### Task brief:
When a line in the entries below contains "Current", tally it; give the tally with nothing added.

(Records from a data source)
____________________
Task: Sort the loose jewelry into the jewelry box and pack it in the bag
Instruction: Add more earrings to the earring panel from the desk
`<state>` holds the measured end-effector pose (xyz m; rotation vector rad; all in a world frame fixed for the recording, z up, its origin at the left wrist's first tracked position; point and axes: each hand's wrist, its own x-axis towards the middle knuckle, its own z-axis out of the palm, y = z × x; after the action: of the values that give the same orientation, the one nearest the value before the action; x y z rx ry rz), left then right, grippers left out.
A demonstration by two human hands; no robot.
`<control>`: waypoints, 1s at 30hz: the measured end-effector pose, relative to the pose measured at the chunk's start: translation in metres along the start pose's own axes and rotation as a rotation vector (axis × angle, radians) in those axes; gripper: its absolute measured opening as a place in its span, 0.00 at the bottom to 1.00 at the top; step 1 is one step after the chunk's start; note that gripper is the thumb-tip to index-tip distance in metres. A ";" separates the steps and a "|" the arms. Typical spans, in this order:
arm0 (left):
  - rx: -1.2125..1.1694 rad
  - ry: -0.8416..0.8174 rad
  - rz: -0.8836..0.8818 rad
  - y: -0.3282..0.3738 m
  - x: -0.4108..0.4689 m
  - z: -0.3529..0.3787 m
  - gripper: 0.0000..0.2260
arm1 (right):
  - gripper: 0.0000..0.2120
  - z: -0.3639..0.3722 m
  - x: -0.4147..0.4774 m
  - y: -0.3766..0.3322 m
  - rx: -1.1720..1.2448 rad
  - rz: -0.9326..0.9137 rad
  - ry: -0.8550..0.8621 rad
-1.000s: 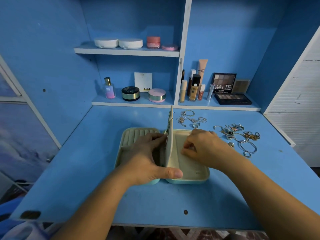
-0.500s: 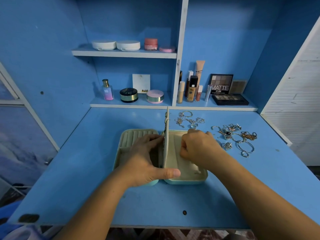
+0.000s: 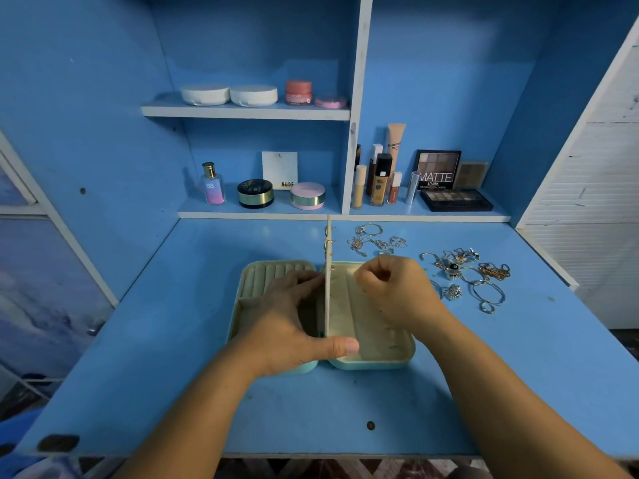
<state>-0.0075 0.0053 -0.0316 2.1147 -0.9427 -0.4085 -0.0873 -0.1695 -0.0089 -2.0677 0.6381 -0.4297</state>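
A mint-green jewelry box (image 3: 380, 364) lies open on the blue desk, its cream divider panel (image 3: 329, 299) standing upright in the middle. My left hand (image 3: 287, 323) grips this panel, thumb on its right face and fingers behind it. My right hand (image 3: 397, 288) hovers over the right tray with its fingertips pinched together close to the panel; what they pinch is too small to make out. Small hoops (image 3: 330, 242) hang on the panel's far end. Loose jewelry (image 3: 463, 271) lies to the right of the box, and more chains (image 3: 373, 240) lie behind it.
Ring rolls (image 3: 273, 271) fill the far part of the left tray. Cosmetics stand on the low shelf (image 3: 262, 213) behind the desk, with an eyeshadow palette (image 3: 456, 199) at its right. The desk's front edge (image 3: 311, 454) is near me. No bag is in view.
My right hand has shifted slightly at the panel, staying pinched. My left hand keeps the same hold on the divider.
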 end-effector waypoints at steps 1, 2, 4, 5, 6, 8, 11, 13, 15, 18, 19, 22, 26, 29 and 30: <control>-0.003 0.001 0.003 0.000 0.000 0.000 0.50 | 0.07 0.001 0.000 -0.001 0.073 0.035 -0.022; -0.001 0.003 0.007 0.000 0.000 0.000 0.50 | 0.07 0.002 0.000 -0.003 0.144 0.077 -0.053; 0.008 0.004 0.015 0.001 0.000 0.000 0.50 | 0.08 0.007 0.000 -0.004 0.246 0.148 -0.109; 0.008 0.003 0.014 0.002 0.000 0.000 0.49 | 0.08 0.010 0.000 -0.003 0.257 0.167 -0.125; 0.006 0.002 0.011 0.002 0.000 0.000 0.49 | 0.08 0.012 0.000 -0.003 0.250 0.176 -0.134; 0.000 0.000 0.006 0.001 0.000 0.000 0.49 | 0.08 0.015 0.000 -0.004 0.236 0.181 -0.132; 0.009 0.004 0.012 0.000 0.001 0.000 0.49 | 0.08 0.016 0.001 -0.008 0.212 0.177 -0.132; 0.016 0.005 0.019 0.001 0.000 0.000 0.49 | 0.08 0.016 0.002 -0.010 0.195 0.174 -0.135; 0.015 0.006 0.019 0.002 0.000 0.000 0.49 | 0.08 0.016 0.001 -0.010 0.182 0.173 -0.136; 0.010 0.006 0.021 0.003 -0.001 -0.001 0.49 | 0.09 0.016 0.002 -0.011 0.170 0.169 -0.149; 0.013 0.006 0.025 0.003 0.000 -0.001 0.48 | 0.09 0.016 0.002 -0.012 0.169 0.170 -0.154; 0.020 0.011 0.033 0.003 0.000 -0.001 0.48 | 0.10 0.016 0.001 -0.012 0.181 0.174 -0.159; 0.013 0.008 0.033 0.001 0.000 0.000 0.47 | 0.11 0.016 0.001 -0.013 0.195 0.184 -0.162; 0.003 0.004 0.031 0.001 0.000 0.000 0.46 | 0.11 0.015 0.001 -0.013 0.198 0.182 -0.165; 0.002 0.005 0.035 0.002 0.000 0.000 0.45 | 0.11 0.015 0.001 -0.013 0.203 0.179 -0.165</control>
<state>-0.0083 0.0048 -0.0301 2.0975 -0.9761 -0.3845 -0.0751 -0.1541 -0.0065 -1.8139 0.6465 -0.2093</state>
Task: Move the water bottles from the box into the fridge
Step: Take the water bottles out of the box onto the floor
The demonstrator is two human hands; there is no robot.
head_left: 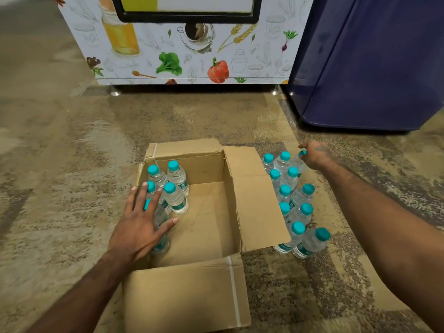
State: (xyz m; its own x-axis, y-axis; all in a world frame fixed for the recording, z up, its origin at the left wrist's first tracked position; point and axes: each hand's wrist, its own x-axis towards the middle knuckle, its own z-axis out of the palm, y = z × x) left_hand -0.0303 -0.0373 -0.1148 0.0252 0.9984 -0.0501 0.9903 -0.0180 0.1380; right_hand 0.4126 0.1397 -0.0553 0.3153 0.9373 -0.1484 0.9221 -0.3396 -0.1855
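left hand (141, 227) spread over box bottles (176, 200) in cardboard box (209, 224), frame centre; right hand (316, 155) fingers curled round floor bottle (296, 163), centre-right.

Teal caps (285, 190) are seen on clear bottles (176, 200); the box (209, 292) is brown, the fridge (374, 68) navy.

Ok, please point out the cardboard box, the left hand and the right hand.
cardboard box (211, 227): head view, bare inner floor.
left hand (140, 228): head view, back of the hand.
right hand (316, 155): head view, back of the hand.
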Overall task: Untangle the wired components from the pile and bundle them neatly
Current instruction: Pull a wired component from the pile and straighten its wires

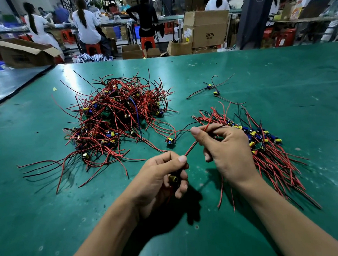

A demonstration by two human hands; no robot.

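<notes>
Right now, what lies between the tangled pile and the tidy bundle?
In the head view, one loose wired component lies on the green table there.

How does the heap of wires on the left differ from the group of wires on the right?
The left heap is a tangled mound with wires looping every way; the right group lies flatter, wires roughly parallel. The left heap looks bigger than the right group. Both hold red and black wires with small boards.
</notes>
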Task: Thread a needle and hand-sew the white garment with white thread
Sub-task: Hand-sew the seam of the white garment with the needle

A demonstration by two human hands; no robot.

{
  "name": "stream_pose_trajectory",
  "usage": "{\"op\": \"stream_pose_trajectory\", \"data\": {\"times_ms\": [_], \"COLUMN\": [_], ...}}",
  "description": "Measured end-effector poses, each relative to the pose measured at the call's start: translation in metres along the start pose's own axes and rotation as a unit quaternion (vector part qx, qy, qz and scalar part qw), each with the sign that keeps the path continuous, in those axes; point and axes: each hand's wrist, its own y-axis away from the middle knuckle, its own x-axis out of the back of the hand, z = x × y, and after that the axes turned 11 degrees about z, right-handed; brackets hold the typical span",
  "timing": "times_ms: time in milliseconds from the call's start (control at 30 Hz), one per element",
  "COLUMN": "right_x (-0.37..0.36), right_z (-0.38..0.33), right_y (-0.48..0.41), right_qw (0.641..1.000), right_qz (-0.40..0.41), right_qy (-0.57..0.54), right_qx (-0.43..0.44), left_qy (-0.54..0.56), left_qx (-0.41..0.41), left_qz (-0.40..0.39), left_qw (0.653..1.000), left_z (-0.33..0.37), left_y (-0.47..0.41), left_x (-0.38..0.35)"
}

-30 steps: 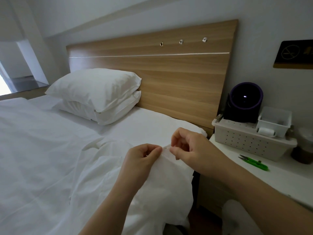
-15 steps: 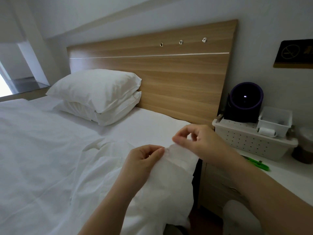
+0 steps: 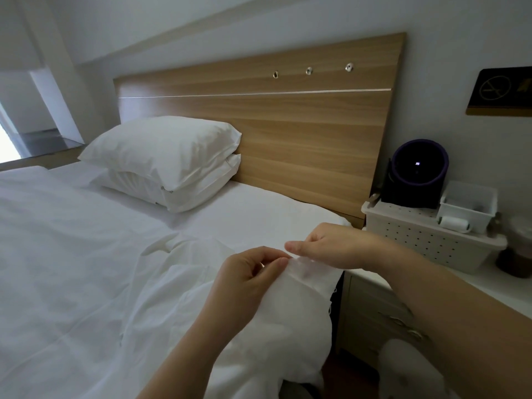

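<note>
Right hand (image 3: 331,246): back down left, fingertips pinched, needle hidden
Left hand (image 3: 247,280): pinches white garment (image 3: 302,298) hem; keep it taut

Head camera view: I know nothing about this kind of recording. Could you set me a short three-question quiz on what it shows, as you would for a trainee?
1. True or false: the left hand pinches the top edge of the white garment.
2. Where does the small white roll lie? A: on the white perforated basket. B: on the pillows. C: on the floor.
3. How many pillows are stacked against the wooden headboard?

Key: 1 true; 2 A; 3 two.
</note>
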Motion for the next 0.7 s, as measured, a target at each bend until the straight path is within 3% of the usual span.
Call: {"op": "stream_pose_trajectory", "data": {"times_ms": [200,400,567,700], "right_x": [0.003,0.005,0.012,0.011], "right_z": [0.001,0.001,0.0,-0.005], "right_y": [-0.001,0.001,0.002,0.004], "right_qw": [0.987,0.994,0.97,0.972], "right_qz": [-0.036,-0.096,-0.104,-0.053], "right_qy": [-0.156,-0.054,-0.217,-0.221], "right_qx": [0.022,-0.002,0.033,0.051], "left_qy": [-0.015,-0.055,-0.09,-0.11], "left_qx": [-0.05,-0.12,-0.229,-0.262], "left_qz": [0.01,0.02,0.052,0.054], "left_qw": [0.999,0.991,0.968,0.957], "left_z": [0.001,0.002,0.003,0.003], "left_y": [0.002,0.002,0.002,0.001], "left_x": [-0.001,0.002,0.002,0.003]}}
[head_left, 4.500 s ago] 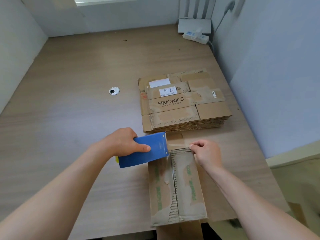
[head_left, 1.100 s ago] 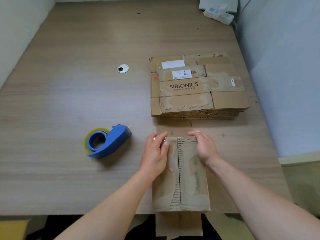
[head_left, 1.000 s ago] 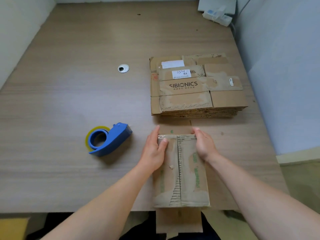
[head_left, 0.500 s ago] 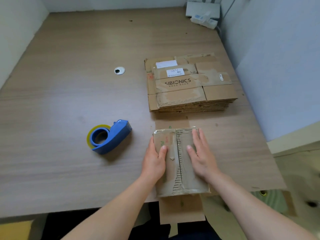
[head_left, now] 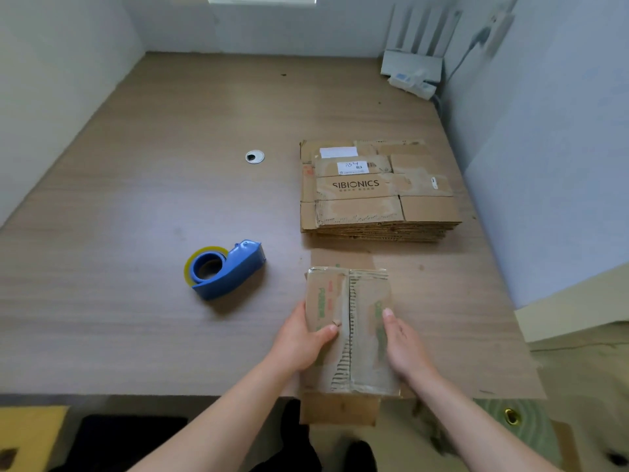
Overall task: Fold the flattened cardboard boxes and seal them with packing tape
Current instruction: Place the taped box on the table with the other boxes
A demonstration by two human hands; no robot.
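Head camera is showing you holding the cardboard box [head_left: 350, 301] between both hands at the near edge of the table [head_left: 136, 199]. Your left hand [head_left: 299, 345] is clasping its left edge, thumb [head_left: 326, 332] lying across the top. Your right hand [head_left: 405, 352] is pressing straight fingers along its right side. One flap [head_left: 340, 408] is hanging past the near table edge. The blue tape dispenser [head_left: 228, 270] is sitting to the box's left, apart from it. The stack of flattened boxes [head_left: 377, 199] is lying just beyond. A cable grommet [head_left: 254, 157] is showing farther left, and pale walls are enclosing the wood-grain surface.
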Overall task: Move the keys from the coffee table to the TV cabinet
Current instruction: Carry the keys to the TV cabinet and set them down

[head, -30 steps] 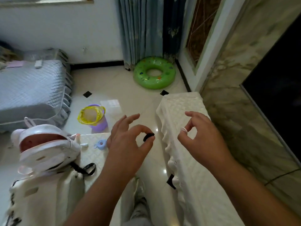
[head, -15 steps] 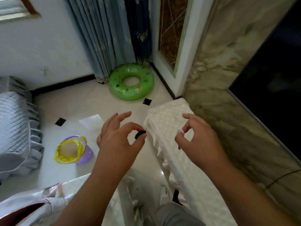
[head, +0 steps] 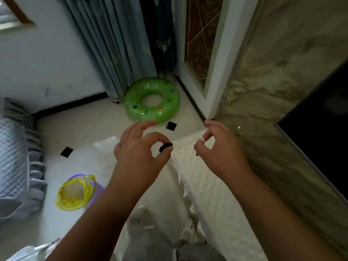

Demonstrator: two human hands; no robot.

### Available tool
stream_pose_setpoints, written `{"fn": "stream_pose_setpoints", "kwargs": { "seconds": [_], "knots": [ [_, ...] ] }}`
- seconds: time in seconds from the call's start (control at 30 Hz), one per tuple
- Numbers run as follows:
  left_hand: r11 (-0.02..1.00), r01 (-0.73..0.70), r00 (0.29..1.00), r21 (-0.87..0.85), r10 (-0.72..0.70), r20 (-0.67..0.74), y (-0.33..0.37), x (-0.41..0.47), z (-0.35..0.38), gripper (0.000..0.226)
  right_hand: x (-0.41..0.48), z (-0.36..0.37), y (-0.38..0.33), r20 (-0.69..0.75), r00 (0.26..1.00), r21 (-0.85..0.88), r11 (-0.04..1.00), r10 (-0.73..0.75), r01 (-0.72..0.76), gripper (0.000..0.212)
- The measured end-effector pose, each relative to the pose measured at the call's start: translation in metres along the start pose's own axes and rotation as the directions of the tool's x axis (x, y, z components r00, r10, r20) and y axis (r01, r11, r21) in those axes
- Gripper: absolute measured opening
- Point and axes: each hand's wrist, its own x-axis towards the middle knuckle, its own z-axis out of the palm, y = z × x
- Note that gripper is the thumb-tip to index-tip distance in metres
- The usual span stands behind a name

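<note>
My left hand (head: 139,157) pinches a small black key head (head: 165,147) between thumb and forefinger, its other fingers spread, just left of the TV cabinet's near corner. The TV cabinet (head: 212,194) is long, low and covered with a cream quilted cloth along the right wall. My right hand (head: 220,153) hovers over the cabinet's far end with thumb and forefinger pinched. A small dark metal tip (head: 196,155), apparently a key, pokes out below its thumb; the rest is hidden.
A black TV screen (head: 320,132) hangs on the marble wall at right. On the tiled floor lie a green swim ring (head: 131,102) and a purple bin with a yellow bag (head: 75,193). A grey quilted sofa (head: 13,162) stands at left.
The view has swung right and forward; the coffee table and white bag slid out at lower left. Both hands kept their pinches and moved toward the cabinet's far end.
</note>
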Motion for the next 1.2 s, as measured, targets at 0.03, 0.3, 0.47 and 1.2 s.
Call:
{"fn": "stream_pose_setpoints", "kwargs": {
  "seconds": [0.03, 0.3, 0.47, 1.2],
  "knots": [
    [1.000, -0.006, 1.000, -0.001, 0.006, -0.001, 0.001, 0.009, 0.001, 0.010, 0.008, -0.001, 0.000, -0.005, 1.000, 0.000, 1.000, 0.000, 0.000, 0.014],
    [0.985, -0.160, 0.983, -0.066, 0.165, 0.076, 0.028, 0.102, 0.026, 0.014, 0.061, -0.030, 0.015, -0.120, 0.990, -0.051, 0.996, 0.071, -0.078, 0.015],
    [0.922, -0.370, 0.908, -0.110, 0.384, 0.166, 0.052, 0.176, 0.055, 0.013, 0.093, -0.041, 0.030, -0.306, 0.938, -0.046, 0.982, 0.160, -0.183, 0.022],
    [0.692, -0.648, 0.487, -0.318, 0.697, 0.526, 0.061, 0.305, 0.205, 0.009, 0.099, 0.049, 0.105, -0.508, 0.456, 0.223, 0.623, 0.731, -0.749, 0.014]
  ]
}}
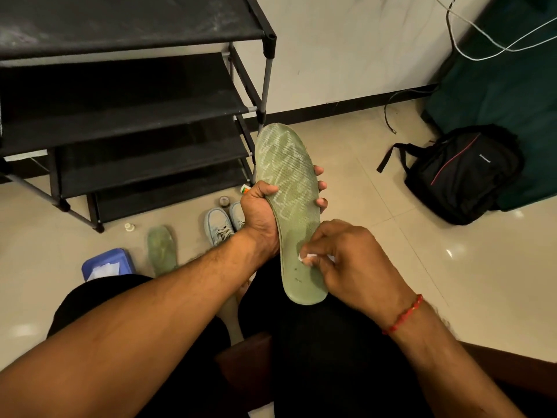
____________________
### Finished task:
3